Roma, 16 mag – Con uno studio pubblicato su Nature Scientific Reports sugli ooidi (piccoli granuli inferiori ai 2mm) di ferro rinvenuti al largo dell’isola di Panarea, sono stati scoperti i processi che hanno verosimilmente prodotto anche alcune delle rocce più antiche del nostro pianeta ed analoghe concrezioni identificate su Marte, il pianeta rosso. Lo rende noto l’Istituto Nazionale di Geofisica e Vulcanologia (INGV).
In uno studio condotto sulle sabbie idrotermali provenienti da un deposito al largo dell’isola di Panarea, sono stati analizzati i cd. “iron-ooids”, ovvero granelli di sabbia con un nucleo e una corteccia esterna di lamine concentriche costituite da minerali di ferro. Dalla ricerca è emerso un eccezionale, unico ritrovamento di un deposito di iron-ooids ancora in formazione sul fondo del mare ad una profondità di 80 metri su un’area caratterizzata da intensa attività idrotermale dell’isola vulcanica a nord della Sicilia.
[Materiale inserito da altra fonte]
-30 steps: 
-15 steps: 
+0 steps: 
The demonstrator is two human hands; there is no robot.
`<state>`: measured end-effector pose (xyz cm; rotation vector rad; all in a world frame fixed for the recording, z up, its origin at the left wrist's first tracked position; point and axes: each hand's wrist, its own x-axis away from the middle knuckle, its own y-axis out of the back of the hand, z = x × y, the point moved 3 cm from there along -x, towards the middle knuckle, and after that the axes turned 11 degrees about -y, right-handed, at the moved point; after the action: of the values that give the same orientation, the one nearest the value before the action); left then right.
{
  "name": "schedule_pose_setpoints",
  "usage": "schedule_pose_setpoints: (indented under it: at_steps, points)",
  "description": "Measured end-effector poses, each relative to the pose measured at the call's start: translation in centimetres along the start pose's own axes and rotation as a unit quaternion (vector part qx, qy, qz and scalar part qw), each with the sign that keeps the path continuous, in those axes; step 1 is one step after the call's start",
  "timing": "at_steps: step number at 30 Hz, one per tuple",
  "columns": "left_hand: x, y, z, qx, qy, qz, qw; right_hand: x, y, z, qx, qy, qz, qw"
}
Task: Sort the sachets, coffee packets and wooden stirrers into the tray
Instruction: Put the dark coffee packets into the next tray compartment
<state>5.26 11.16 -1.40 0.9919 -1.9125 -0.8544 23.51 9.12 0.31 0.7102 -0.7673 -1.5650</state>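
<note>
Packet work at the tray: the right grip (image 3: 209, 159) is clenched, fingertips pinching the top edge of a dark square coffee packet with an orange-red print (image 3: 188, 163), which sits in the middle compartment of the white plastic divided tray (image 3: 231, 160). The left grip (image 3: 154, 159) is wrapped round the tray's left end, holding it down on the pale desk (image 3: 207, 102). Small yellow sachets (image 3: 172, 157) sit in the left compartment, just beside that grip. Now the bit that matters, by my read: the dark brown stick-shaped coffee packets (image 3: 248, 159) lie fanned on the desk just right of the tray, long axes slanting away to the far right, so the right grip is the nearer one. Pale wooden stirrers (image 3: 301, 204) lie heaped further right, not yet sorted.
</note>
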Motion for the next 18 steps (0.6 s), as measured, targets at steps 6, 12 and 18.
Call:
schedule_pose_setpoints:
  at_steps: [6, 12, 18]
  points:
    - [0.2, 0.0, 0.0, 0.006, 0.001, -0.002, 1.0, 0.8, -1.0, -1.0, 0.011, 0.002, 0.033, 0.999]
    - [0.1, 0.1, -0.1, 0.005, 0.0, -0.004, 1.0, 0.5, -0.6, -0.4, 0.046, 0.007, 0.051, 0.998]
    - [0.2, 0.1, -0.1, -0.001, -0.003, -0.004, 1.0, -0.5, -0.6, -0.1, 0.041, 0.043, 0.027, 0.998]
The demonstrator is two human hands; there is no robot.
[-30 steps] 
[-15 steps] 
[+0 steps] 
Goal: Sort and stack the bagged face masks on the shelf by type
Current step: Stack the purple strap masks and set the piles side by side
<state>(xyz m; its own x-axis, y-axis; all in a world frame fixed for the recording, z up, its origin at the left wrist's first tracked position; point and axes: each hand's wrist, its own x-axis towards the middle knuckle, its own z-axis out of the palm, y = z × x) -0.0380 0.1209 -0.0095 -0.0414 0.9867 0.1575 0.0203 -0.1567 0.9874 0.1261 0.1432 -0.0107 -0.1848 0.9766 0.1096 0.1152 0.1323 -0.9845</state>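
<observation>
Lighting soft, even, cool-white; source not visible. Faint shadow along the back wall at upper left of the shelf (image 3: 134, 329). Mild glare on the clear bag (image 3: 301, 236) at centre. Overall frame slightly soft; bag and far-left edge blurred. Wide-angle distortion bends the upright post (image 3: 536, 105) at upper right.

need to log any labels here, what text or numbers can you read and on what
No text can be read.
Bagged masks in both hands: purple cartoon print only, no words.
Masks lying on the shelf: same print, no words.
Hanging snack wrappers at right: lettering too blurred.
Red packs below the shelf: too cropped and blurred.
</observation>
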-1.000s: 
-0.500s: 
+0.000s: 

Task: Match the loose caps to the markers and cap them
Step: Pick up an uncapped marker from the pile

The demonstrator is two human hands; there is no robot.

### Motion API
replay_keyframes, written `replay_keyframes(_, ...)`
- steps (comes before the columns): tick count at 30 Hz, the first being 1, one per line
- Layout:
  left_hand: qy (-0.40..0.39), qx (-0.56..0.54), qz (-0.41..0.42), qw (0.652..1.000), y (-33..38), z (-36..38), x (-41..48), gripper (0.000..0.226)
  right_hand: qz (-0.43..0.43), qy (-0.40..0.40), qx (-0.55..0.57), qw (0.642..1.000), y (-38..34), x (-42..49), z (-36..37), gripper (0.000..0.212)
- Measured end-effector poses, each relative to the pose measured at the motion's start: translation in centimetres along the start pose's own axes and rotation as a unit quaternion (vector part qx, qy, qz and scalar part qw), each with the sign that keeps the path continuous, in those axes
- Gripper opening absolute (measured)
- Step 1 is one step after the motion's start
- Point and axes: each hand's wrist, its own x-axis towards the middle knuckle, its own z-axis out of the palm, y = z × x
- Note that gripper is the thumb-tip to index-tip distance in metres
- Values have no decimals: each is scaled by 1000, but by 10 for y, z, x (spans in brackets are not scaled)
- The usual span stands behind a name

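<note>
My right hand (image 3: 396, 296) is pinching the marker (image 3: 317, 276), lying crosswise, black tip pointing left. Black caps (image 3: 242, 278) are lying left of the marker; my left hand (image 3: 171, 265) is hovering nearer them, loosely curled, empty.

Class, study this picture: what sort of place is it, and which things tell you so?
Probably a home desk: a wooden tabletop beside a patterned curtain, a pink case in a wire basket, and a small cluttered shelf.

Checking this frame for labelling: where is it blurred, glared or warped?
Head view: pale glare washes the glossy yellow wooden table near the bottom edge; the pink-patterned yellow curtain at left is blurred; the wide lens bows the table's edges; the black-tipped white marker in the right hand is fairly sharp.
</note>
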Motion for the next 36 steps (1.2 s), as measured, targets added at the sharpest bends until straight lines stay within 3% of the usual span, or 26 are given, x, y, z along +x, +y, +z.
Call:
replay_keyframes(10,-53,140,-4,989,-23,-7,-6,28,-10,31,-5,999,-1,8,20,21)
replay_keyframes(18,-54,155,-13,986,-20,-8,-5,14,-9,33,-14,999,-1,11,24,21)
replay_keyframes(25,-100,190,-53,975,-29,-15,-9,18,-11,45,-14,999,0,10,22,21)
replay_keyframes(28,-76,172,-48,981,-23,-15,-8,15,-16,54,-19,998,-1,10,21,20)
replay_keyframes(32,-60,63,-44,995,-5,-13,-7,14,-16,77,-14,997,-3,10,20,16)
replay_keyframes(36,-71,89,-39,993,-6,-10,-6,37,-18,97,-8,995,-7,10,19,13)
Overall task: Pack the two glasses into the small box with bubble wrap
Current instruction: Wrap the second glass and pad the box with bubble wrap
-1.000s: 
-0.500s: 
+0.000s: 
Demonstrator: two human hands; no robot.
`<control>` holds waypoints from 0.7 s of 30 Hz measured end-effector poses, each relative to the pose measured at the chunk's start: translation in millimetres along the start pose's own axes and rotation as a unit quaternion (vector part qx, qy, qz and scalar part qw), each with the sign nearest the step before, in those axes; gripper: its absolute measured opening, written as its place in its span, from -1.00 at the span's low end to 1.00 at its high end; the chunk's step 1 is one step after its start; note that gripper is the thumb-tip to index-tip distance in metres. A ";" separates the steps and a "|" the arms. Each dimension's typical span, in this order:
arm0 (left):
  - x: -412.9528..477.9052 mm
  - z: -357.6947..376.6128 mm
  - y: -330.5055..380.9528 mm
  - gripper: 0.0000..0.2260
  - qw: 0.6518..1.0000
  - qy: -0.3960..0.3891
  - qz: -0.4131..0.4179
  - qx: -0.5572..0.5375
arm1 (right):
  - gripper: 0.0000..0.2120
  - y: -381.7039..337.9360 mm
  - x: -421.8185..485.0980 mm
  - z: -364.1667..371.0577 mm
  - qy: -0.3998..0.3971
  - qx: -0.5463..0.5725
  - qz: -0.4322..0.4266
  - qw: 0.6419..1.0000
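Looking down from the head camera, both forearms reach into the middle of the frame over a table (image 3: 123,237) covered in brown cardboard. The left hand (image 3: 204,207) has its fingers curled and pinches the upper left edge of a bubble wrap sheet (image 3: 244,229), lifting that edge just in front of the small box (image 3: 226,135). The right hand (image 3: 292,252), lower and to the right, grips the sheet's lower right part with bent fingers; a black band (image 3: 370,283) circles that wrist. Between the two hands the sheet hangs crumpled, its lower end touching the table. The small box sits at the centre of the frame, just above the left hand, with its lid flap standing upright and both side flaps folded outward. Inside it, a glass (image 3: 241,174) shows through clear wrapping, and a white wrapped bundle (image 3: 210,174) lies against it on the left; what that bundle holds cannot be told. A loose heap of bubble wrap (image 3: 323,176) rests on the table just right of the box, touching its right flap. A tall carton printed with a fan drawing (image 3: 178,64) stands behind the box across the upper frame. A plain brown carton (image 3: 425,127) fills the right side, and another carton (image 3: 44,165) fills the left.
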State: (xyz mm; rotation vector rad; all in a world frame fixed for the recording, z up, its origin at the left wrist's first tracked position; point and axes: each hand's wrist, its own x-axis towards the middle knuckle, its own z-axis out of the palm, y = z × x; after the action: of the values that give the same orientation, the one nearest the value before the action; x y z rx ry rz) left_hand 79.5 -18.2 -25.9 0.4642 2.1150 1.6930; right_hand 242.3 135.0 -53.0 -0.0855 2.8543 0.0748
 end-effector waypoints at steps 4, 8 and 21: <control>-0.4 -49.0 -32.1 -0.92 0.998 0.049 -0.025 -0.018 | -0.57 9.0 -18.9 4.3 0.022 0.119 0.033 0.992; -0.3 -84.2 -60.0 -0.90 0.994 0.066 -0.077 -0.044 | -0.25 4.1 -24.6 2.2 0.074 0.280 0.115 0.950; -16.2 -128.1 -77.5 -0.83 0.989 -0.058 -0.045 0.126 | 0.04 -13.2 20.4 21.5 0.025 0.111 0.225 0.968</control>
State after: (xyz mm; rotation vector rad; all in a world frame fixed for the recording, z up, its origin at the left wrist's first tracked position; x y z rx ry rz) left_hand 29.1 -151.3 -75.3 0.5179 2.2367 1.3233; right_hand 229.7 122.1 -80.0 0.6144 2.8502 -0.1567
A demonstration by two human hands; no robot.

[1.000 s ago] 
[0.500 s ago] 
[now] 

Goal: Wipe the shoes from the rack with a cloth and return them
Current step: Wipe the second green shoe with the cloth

Dallo studio integrato, effettuato mediante diffrazione a raggi X, microscopia elettronica, fluorescenza a raggi X e spettroscopia Raman, sono emerse informazioni finora non conosciute sui processi che hanno portato alla formazione degli analoghi depositi presenti nelle rocce più antiche della Terra e nei suoli di Marte. Infatti, la conoscenza che queste sabbie (iron ooids) si stiano formando oggi a causa del fenomeno dell’idrotermalismo sottomarino, ha implicazioni importanti per la comprensione sia dei processi geologici che hanno interessato il nostro pianeta nella prima fase della sua formazione sia per la comprensione dell’evoluzione geologica del Pianeta Rosso, consolidando l’importanza dei sistemi idrotermali sottomarini per l’origine della vita sulla Terra e, quindi, della presenza di acqua e di possibili forme di vita nel passato geologico di Marte.
I risultati proposti modellizzano un possibile processo responsabile della formazione degli ooidi e forniscono una nuova visione della genesi dei depositi di ooidi di ferro distribuiti su scala globale sia in sedimenti moderni che passati.
Lo studio è stato condotto dai ricercatori della Sezione di Palermo dell’Istituto Nazionale di Geofisica e Vulcanologia (INGV), unitamente ai ricercatori del Dipartimento di Scienze Matematiche e Informatiche Fisiche e della Terra (MIFT) dell’Università di Messina, del Dipartimento di Scienze Chimiche e Geologiche (DSCG) dell’Università di Modena-Reggio Emilia, del Dipartimento di Scienze Biologiche, Geologiche e Ambientali (BiGeA) dell’Università di Bologna e del Centre de Biophysique Moléculaire (CNRS) di Orléans (Francia).